After upgrading from samba 3.0.24 to 3.2.4 on our fileserver, We notice that the filserveren sometimes become unresponsive. We can trigger the issue by running the command "getent passwd" or "getfacl *" on a folder with files that has lot of acls. A lot of acl's meaning about 2-10. When the server hangs, "wbinfo -p" returns: Ping to winbindd failed could not ping winbindd! Commands like smbstatus, getfacl, ls -lat also hangs. strace wbinfo -p returns fcntl64(4, F_SETFL, O_RDWR|O_NONBLOCK) = 0 fcntl64(4, F_GETFD) = 0 fcntl64(4, F_SETFD, FD_CLOEXEC) = 0 connect(4, {sa_family=AF_FILE, path="/tmp/.winbindd/pipe"}, 110) = 0 select(5, [4], NULL, NULL, {0, 0}) = 0 (Timeout) write(4, "0\10\0\0\0\0\0\0\0\0\0\0lp\0\0\0\10\0\0\0\0\0\0\0\0\0\0"..., 2096) = 2096 select(5, [4], NULL, NULL, {5, 0}) = 0 (Timeout) select(5, [4], NULL, NULL, {5, 0}) = 0 (Timeout) select(5, [4], NULL, NULL, {5, 0}) = 0 (Timeout) select(5, [4], NULL, NULL, {5, 0}) = 0 (Timeout) select(5, [4], NULL, NULL, {5, 0}) = 0 (Timeout) we use an openldap 2.2.24 backend, the server has been joined to a windows2003 domain with "net ads join" log level set to 10 doesn't give any useful output. The log shows winbind just stops responding at some point without an errormessage. Restart of the winbindprosesses solves the problem. The really big problem here is that this causes the nightly backup to fail. So have been without backup on our system for 2 month. We did not have this problem at all with samba 3.0.24 -regards Erik
We have reproduced the problem on a testserver. Upgrading the testserver to 3.3.0-pre2 does not help
It seems to me winbind starts becoming unresponsive when it treats the group <Domain name>+Domain Users. What is special about this group is that they have extremely many members >4000, maybe more.
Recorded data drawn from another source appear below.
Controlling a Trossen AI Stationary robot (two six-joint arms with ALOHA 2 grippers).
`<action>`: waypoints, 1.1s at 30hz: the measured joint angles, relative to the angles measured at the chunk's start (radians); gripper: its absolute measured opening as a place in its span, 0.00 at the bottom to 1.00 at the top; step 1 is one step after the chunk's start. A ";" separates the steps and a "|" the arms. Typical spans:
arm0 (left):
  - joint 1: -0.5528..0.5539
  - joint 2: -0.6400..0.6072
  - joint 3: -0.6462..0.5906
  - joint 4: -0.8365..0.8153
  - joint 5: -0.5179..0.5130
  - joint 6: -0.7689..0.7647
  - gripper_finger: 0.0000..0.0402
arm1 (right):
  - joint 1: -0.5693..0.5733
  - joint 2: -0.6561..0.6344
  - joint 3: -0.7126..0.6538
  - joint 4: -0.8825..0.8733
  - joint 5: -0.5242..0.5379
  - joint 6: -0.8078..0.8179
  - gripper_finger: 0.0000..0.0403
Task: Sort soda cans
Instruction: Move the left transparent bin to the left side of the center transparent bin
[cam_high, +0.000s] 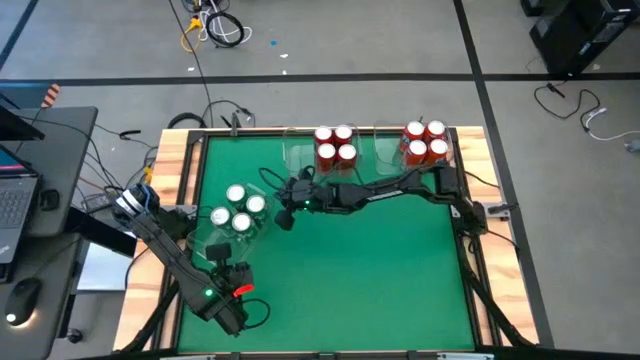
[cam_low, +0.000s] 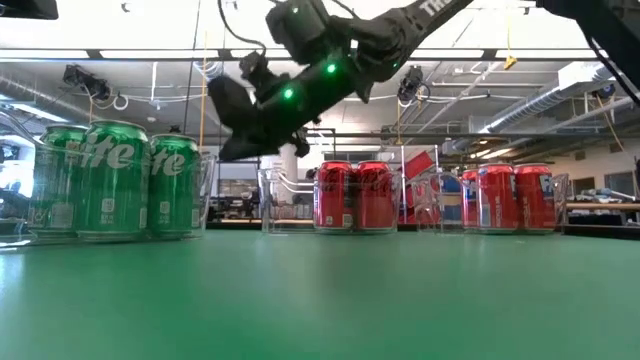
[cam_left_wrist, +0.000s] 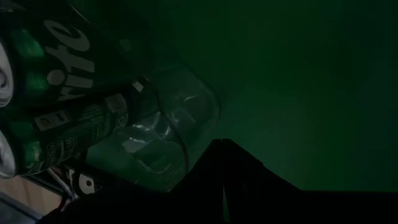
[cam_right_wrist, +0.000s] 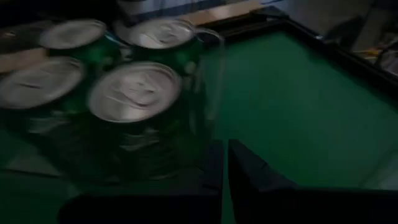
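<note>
Several green soda cans (cam_high: 238, 209) stand upright in a clear tray at the table's left; the low view shows these green cans (cam_low: 110, 180) too. Red cans fill two clear trays at the far edge, one group (cam_high: 335, 146) near the middle and one (cam_high: 425, 141) to the right. My right gripper (cam_high: 285, 205) is shut and empty. It hangs above the table just right of the green cans (cam_right_wrist: 134, 93), and the low view shows it raised (cam_low: 240, 120). My left gripper (cam_left_wrist: 224, 180) is shut and empty, near the green cans' tray (cam_left_wrist: 180, 118) on its near side (cam_high: 221, 252).
Open green table surface (cam_high: 370, 280) spreads across the middle, near and right parts. A raised wooden frame (cam_high: 470, 250) borders the table. A desk with a laptop (cam_high: 15, 195) stands off the left side, and cables lie on the floor beyond the far edge.
</note>
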 joint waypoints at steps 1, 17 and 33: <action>0.000 0.000 0.000 0.004 0.000 0.000 0.00 | -0.001 0.008 0.000 0.001 0.005 0.004 0.04; -0.018 -0.001 0.001 0.006 -0.026 -0.030 0.00 | 0.089 0.011 0.001 -0.075 -0.153 -0.031 0.00; -0.038 -0.001 0.001 0.016 -0.032 -0.047 0.00 | 0.117 -0.023 0.054 -0.091 -0.097 -0.339 0.23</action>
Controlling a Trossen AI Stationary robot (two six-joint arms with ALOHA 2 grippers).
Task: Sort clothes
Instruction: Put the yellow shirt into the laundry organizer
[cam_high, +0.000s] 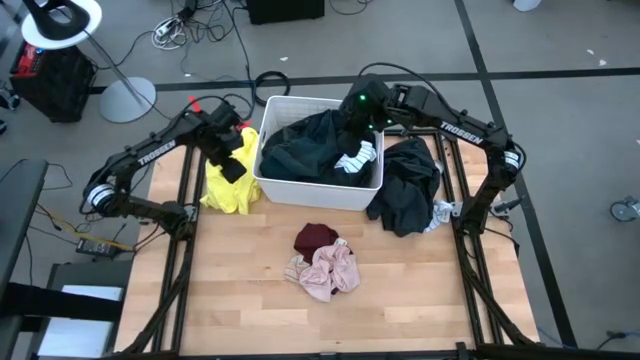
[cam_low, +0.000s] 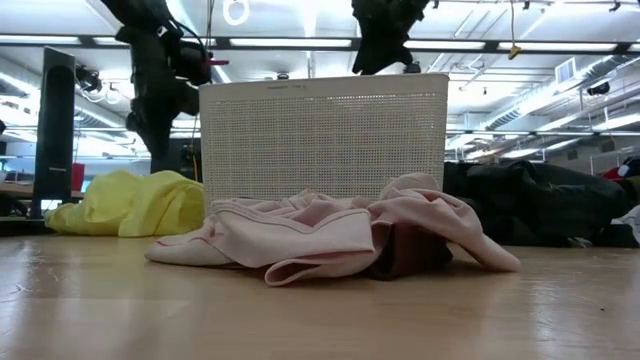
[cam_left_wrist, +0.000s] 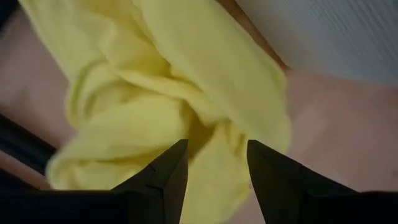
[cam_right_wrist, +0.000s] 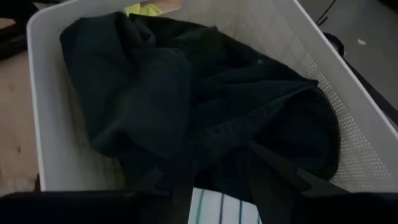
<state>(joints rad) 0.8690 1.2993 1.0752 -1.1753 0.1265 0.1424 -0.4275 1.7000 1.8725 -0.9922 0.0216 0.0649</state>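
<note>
Beside the white perforated plastic bin (cam_high: 268, 178), on its left-arm side: a crumpled yellow fabric garment (cam_high: 232, 183) on the light wooden table (cam_high: 240, 300), touching the bin's wall. Above that yellow cloth, the left gripper (cam_left_wrist: 216, 163), fingers spread wide with nothing between them, tips just over the folds.

Inside the bin: a heap of black and dark green clothes (cam_right_wrist: 186, 93) filling most of it, plus a white-striped piece (cam_high: 357, 157) near the wall on the right-arm side. Over the bin's far corner, the right gripper (cam_right_wrist: 217, 171), fingers partly apart above the dark heap and the striped cloth; cannot tell whether any fabric is pinched between them.

Outside the bin on the right-arm side: a dark pile of garments (cam_high: 410, 185) on the table against the bin's wall, a bit of pale patterned cloth (cam_high: 443, 212) at its outer edge.

In front of the bin, apart from it: a salmon pink soft garment (cam_low: 310, 235) lying crumpled, a maroon piece (cam_high: 315, 238) touching it on the side nearer the bin.
</note>
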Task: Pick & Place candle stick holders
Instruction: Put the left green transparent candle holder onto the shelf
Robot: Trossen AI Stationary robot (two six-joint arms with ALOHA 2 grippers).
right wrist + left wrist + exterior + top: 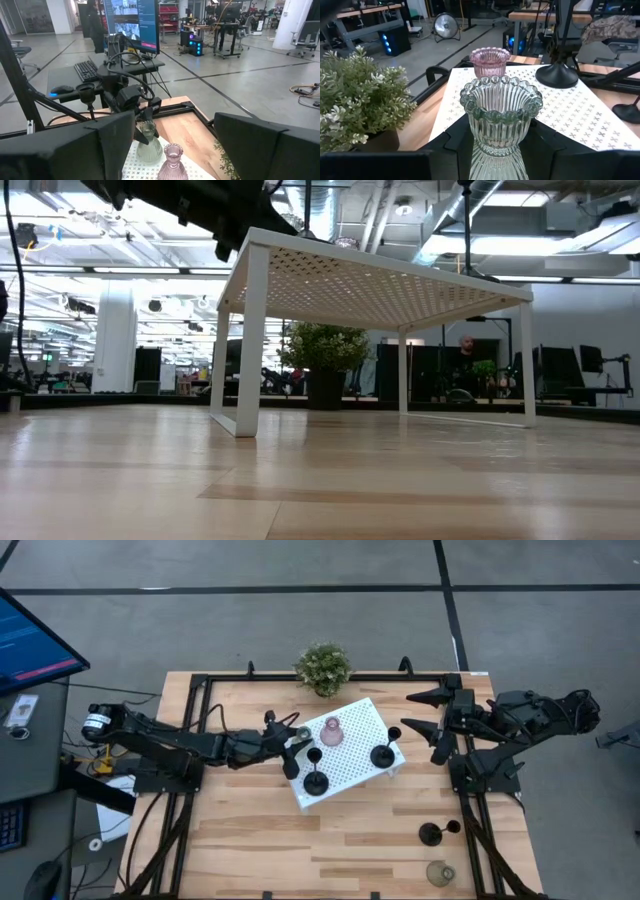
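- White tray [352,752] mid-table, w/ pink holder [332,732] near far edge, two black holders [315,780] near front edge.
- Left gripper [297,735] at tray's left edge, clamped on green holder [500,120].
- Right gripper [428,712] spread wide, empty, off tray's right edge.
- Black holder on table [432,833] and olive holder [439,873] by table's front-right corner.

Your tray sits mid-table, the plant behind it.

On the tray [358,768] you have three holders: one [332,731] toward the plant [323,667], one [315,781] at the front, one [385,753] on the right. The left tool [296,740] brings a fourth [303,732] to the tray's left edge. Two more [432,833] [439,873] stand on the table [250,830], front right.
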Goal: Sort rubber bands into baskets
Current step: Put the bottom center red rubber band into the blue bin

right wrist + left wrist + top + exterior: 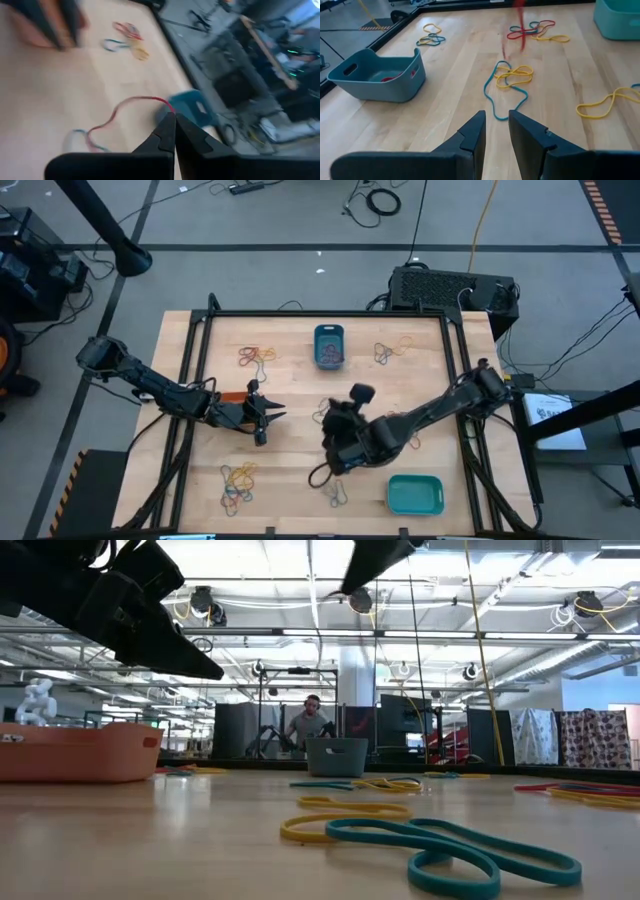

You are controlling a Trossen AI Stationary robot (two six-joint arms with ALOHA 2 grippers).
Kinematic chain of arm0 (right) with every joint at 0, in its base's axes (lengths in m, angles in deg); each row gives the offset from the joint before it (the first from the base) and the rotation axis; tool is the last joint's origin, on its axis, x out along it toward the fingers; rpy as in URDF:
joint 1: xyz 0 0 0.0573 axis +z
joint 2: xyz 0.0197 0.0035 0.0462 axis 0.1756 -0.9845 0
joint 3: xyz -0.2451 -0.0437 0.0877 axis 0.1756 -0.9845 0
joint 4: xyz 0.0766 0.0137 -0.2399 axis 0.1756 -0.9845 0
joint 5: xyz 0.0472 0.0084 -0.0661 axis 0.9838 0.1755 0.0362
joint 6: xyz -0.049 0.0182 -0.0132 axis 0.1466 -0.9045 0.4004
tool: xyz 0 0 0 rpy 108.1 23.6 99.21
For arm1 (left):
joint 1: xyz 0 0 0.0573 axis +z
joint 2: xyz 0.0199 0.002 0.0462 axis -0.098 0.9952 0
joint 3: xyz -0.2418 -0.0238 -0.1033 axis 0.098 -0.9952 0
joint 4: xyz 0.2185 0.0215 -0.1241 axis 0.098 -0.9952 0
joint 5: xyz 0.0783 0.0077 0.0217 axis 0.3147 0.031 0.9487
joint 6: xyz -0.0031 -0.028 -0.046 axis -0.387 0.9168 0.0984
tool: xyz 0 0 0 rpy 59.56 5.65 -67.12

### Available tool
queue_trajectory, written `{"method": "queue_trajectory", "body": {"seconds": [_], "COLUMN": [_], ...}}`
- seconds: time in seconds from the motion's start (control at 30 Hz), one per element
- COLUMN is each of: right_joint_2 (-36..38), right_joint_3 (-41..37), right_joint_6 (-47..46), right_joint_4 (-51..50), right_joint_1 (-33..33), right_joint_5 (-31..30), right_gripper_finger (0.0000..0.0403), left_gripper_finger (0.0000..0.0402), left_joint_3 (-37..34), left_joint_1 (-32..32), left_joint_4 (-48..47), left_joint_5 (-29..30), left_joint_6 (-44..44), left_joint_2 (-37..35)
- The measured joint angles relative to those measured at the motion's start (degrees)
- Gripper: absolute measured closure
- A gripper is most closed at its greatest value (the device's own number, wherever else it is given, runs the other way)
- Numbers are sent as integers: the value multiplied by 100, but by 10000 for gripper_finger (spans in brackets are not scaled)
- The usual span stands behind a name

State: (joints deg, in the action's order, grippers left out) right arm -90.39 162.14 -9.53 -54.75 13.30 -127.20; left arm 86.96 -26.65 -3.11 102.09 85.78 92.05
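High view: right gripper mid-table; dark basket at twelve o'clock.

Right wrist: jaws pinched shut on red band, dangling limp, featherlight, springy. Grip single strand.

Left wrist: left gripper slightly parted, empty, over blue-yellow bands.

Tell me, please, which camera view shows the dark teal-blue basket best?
The left wrist view: the dark teal-blue basket fills a good part of it, showing its handle cutout and something red inside. The high view shows it small from above, with bands inside. The low view shows only its far side wall. The right wrist view blurs it.
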Motion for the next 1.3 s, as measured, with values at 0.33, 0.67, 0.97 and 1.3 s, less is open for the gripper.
{"method": "queue_trajectory", "body": {"seconds": [0.33,0.67,0.97,1.3], "right_joint_2": [185,181,181,178], "right_joint_3": [0,0,0,-723], "right_joint_6": [483,2121,2413,2269], "right_joint_4": [-441,909,1749,2584], "right_joint_1": [-1303,-3113,-4026,-4222], "right_joint_5": [98,2012,2978,3849], "right_gripper_finger": [402,402,402,402], "left_gripper_finger": [309,309,309,309], "left_joint_3": [0,0,-2,-2], "left_joint_1": [0,1,-1,-1], "left_joint_4": [8,8,6,6], "left_joint_5": [0,0,0,0], "left_joint_6": [-2,-35,-39,-37], "left_joint_2": [0,0,0,0]}}
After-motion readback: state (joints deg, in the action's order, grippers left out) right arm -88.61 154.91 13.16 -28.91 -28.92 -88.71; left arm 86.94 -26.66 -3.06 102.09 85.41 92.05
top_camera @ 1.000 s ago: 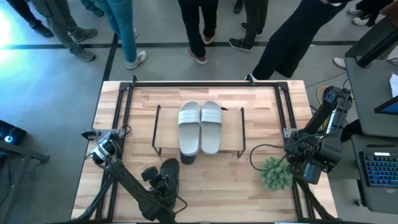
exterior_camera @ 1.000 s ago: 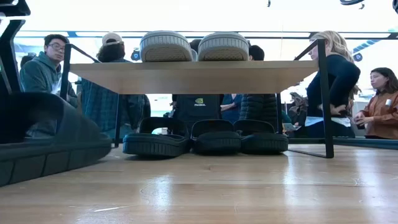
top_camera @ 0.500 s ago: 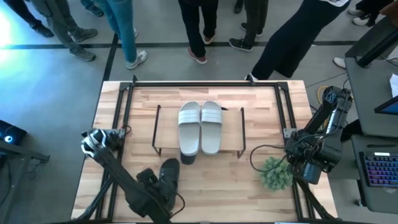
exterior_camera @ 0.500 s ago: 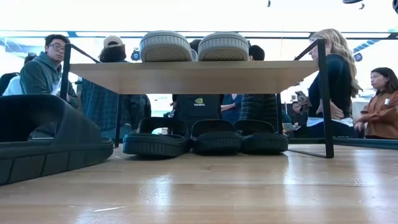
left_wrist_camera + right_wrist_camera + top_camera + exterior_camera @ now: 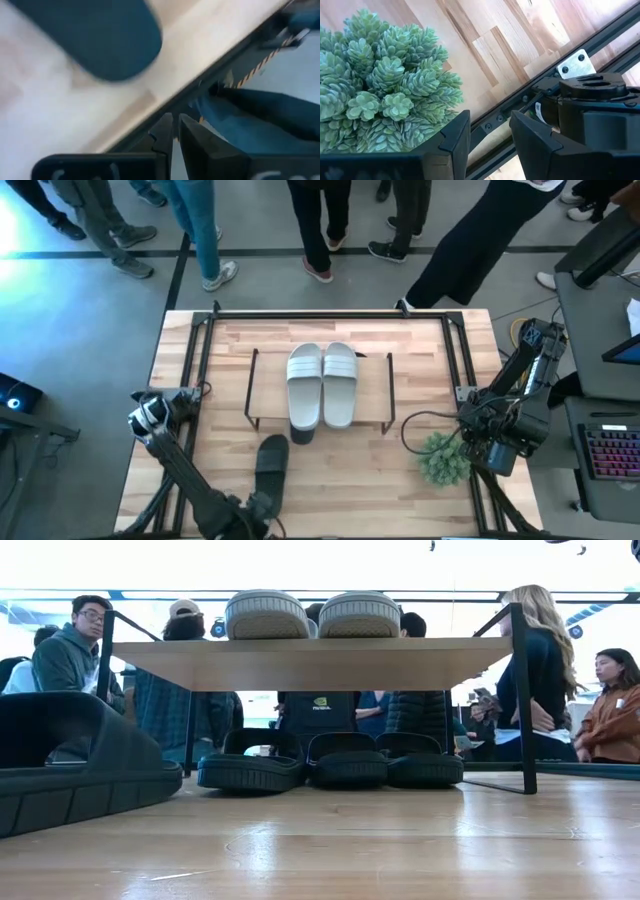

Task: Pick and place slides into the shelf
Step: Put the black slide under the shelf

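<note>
A black slide [image 5: 271,461] lies free on the table in front of the shelf [image 5: 371,396], near the left gripper [image 5: 175,131], whose fingers are together and empty at the table's edge. Two pale slides [image 5: 321,384] sit on the shelf's top, three black ones [image 5: 345,762] beneath. The right gripper [image 5: 487,131] waits beside a plant [image 5: 380,90], fingers apart.

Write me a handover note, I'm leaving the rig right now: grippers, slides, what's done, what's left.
Left gripper: shut, empty, near the table's front edge by the loose black open-toe slide.
Right gripper: open, empty, waiting by the green artificial plant.
Done: two pale grey-white ribbed slides sit on the light-wood shelf top; three black slides stand beneath it.
Left: shelve the loose black slide lying in front of the shelf.
</note>
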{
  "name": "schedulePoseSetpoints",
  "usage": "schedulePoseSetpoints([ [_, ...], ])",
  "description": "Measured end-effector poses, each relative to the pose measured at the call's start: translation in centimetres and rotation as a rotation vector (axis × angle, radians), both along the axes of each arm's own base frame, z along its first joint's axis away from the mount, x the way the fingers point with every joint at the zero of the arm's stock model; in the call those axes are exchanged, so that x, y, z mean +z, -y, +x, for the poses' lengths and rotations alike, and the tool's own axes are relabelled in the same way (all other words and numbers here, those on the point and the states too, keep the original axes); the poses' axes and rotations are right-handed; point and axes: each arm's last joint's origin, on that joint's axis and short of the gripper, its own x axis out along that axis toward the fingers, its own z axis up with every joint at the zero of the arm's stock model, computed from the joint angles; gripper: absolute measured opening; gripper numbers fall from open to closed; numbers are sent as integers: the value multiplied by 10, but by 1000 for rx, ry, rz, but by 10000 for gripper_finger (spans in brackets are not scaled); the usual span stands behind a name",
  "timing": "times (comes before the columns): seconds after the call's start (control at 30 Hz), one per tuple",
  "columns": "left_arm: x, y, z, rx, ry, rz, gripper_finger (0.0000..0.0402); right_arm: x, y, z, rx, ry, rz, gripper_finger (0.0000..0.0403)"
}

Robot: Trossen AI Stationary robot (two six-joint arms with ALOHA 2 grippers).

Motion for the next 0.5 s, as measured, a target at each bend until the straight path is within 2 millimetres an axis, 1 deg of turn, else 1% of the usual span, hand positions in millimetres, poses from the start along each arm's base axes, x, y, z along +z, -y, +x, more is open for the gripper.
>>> schedulePoseSetpoints([
  [0.1, -11, 12, -1, 26, -29, -56, 17, 0, 0, 0, -17, 2, 2, 134],
  [0.17, -16, 17, 0, 36, -32, -71, 17, 0, 0, 0, -17, 2, 3, 134],
  [0.33, -28, 19, 10, 63, -38, -98, 17, 0, 0, 0, -10, 1, 2, 134],
  [0.43, -43, 20, 15, 71, -70, -77, 17, 0, 0, 0, -15, 2, 2, 134],
  [0.5, -49, 19, 18, 80, -81, -66, 17, 0, 0, 0, -17, 2, 3, 134],
])
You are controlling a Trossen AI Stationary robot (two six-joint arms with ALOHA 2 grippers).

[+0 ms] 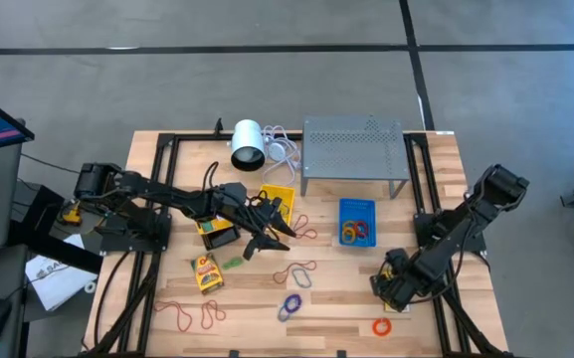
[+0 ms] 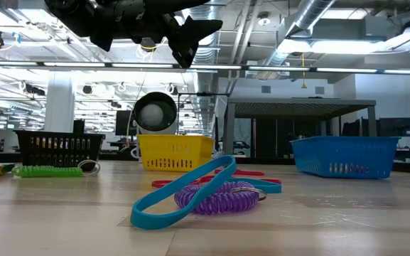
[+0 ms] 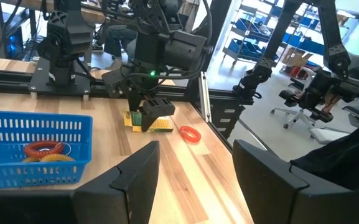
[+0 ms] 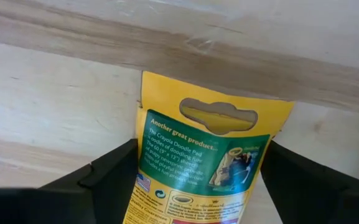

Hi Erik, could you please post your (relevant, global) samba configuration? And winbind log files of a reproduced problem (all files log.w* usually). What precisely do you mean, saying "we use an openldap 2.2.24 backend": Do you use an ldap "passdb backend"? If so - why? A member server does not have to maintain a user database of its own. Thanks, Michael
Hi Erik, >could you please post your (relevant, global) samba configuration? [global] workgroup = ahus netbios name = kjenn security = ADS realm = AHUS.NO encrypt passwords = yes lock directory = /var/lock/samba log level = 1 name resolve order = host wins server = 10.225.3.6 ldap admin dn= cn=Manager,dc=ahus,dc=no ldap idmap suffix = ou=Idmap ldap suffix = dc=ahus,dc=no idmap backend = ldap:ldap://127.0.0.1 idmap uid = 10000-200000 idmap gid = 10000-200000 winbind enum users = yes winbind enum groups = yes winbind separator = + winbind use default domain = yes winbind nested groups = yes template shell = /bin/bash template homedir = /home/%U default devmode = yes socket options = TCP_NODELAY >What precisely do you mean, saying "we use an openldap 2.2.24 backend": We use it to store uid/gid-sid-mappings in the openldap server. This is because we have an offline node, the data being replicated with to this offline node with drbd. The other node must be activated manually and we need the uid/gid-sid-mappings to be the same on both nodes. >Do you use an ldap "passdb backend"? No only for uid/gid-sid-mapping I will suply logfiles shortly -regards Erik
I will upload all of the log.w-logs with log level=10 while running the command chgrp SIAADM+Domain\ Users testfil (2 times after each other) While running the command, (wbinfo -p returns "unable to ping winbind") After a while (maybe one minute, the command fails, and we are again able to ping winbind). PS. This was run on the testserver LORDVADER. same smb.conf, same sambaversion (3.2.4) etc..., etc... -regards Erik
Created attachment 3797 [details] log.wb-AHUS
Created attachment 3798 [details] log.wb-BUILTIN
Created attachment 3799 [details] log.wbinfo
Created attachment 3800 [details] log.winbindd
Created attachment 3801 [details] log.winbindd-dc-connect
Created attachment 3802 [details] log.winbindd-idmap
Ok, I see in the logs that the group has some 7300 members. I recently wrote a patch that hast not been released yet but will be in 3.2.6 and 3.3.0 to speed up an internal routine (fill_grent_mem) that collects the member information for a group. When it bit me, it was with a group of 250,000 members, and I am not completely sure that it will solve your problem, but well, you could give it a try! I will attach a patch next. Cheers - Michael PS: for debugging, it helps if you put "debug hires timestamp = yes" and "debug pid = yes" in your smb.conf.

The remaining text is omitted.